- _WORK TASK_
Set down, exactly, every line from the top of the listing through the one holding "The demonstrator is".

*** THE RECORDS Section Begins ***

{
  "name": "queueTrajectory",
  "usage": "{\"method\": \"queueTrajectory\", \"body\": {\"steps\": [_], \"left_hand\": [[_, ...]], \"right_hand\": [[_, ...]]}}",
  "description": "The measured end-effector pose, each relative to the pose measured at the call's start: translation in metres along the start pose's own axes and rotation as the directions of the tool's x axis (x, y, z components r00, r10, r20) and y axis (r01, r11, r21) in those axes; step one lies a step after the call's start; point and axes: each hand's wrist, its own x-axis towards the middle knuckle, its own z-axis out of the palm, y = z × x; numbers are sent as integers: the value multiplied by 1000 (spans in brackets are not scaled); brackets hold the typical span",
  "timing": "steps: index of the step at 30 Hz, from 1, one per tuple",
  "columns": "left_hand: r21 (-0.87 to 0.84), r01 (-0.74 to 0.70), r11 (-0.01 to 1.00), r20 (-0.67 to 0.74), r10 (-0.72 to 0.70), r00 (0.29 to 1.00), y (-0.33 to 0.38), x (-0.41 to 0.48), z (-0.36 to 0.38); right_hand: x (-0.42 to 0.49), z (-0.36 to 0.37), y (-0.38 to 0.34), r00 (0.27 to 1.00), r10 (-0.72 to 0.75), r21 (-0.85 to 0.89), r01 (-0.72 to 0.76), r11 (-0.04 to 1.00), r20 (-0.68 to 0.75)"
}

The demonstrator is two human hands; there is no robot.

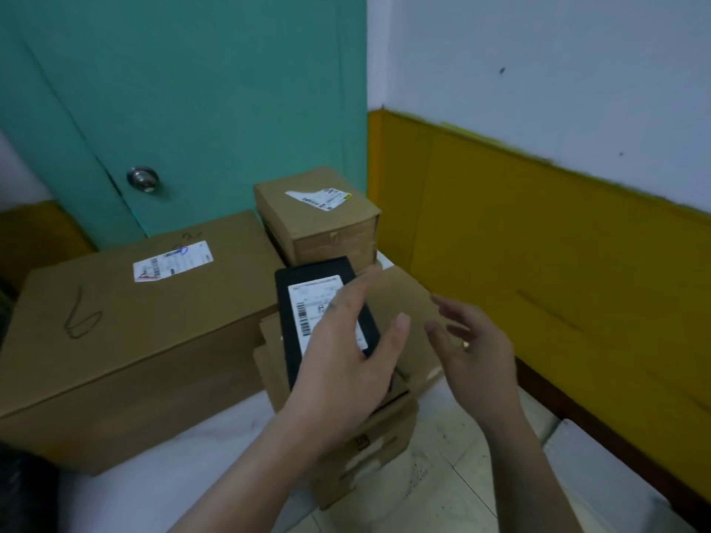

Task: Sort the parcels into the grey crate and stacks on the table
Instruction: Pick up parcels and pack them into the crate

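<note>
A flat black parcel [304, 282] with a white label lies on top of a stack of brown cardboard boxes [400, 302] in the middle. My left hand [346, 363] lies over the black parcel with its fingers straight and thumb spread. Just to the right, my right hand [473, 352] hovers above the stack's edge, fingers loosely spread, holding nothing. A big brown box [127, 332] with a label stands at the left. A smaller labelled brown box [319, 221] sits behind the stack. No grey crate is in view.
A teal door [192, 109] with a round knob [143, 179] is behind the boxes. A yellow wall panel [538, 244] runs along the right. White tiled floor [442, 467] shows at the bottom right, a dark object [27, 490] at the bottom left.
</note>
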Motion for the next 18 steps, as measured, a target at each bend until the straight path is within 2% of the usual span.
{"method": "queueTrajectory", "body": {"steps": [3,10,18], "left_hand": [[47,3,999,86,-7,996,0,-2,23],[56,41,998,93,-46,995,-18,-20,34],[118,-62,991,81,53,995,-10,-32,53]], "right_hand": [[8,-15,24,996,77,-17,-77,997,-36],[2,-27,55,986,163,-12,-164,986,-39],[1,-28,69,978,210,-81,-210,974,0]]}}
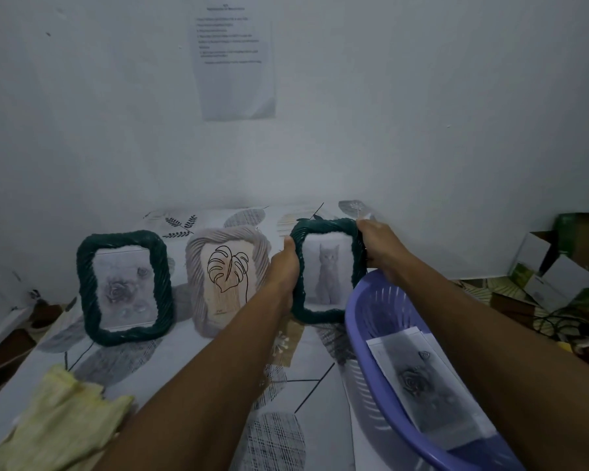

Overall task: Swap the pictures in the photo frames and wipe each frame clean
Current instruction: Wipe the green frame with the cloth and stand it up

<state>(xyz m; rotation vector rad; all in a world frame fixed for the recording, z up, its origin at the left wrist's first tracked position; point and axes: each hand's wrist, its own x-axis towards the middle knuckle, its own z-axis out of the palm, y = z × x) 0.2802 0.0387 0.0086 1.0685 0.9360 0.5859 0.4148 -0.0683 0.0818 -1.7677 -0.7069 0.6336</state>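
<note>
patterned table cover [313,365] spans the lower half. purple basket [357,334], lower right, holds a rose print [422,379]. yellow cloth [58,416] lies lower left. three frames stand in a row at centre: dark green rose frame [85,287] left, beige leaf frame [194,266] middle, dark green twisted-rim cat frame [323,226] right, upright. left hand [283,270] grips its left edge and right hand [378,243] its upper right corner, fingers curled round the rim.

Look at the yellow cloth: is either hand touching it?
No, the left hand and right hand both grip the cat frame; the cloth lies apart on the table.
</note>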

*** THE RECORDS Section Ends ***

- _WRITTEN ANSWER_
{
  "name": "queueTrajectory",
  "usage": "{\"method\": \"queueTrajectory\", \"body\": {\"steps\": [_], \"left_hand\": [[_, ...]], \"right_hand\": [[_, ...]]}}",
  "description": "The measured end-effector pose, each relative to the pose measured at the call's start: translation in metres along the start pose's own axes and rotation as the directions of the tool's x axis (x, y, z components r00, r10, r20) and y axis (r01, r11, r21) in those axes; step one lies a step after the call's start; point and axes: each hand's wrist, its own x-axis towards the middle knuckle, its own z-axis out of the palm, y = z × x; numbers are sent as integers: the value multiplied by 1000 (spans in brackets are not scaled); brackets hold the typical span",
  "timing": "steps: index of the step at 30 Hz, from 1, one per tuple",
  "columns": "left_hand: r21 (-0.87 to 0.84), r01 (-0.74 to 0.70), r11 (-0.01 to 1.00), r20 (-0.67 to 0.74), r10 (-0.72 to 0.70), r00 (0.29 to 1.00), y (-0.33 to 0.38), x (-0.41 to 0.48), z (-0.36 to 0.38); right_hand: x (-0.42 to 0.49), z (-0.36 to 0.37), y (-0.38 to 0.34), r00 (0.27 to 1.00), r10 (-0.72 to 0.75), r21 (-0.85 to 0.89), r01 (-0.72 to 0.76), r11 (-0.04 to 1.00), r20 (-0.68 to 0.75)"
}

The demonstrator is two human hands; there is no robot.

No additional output is expected for this exercise.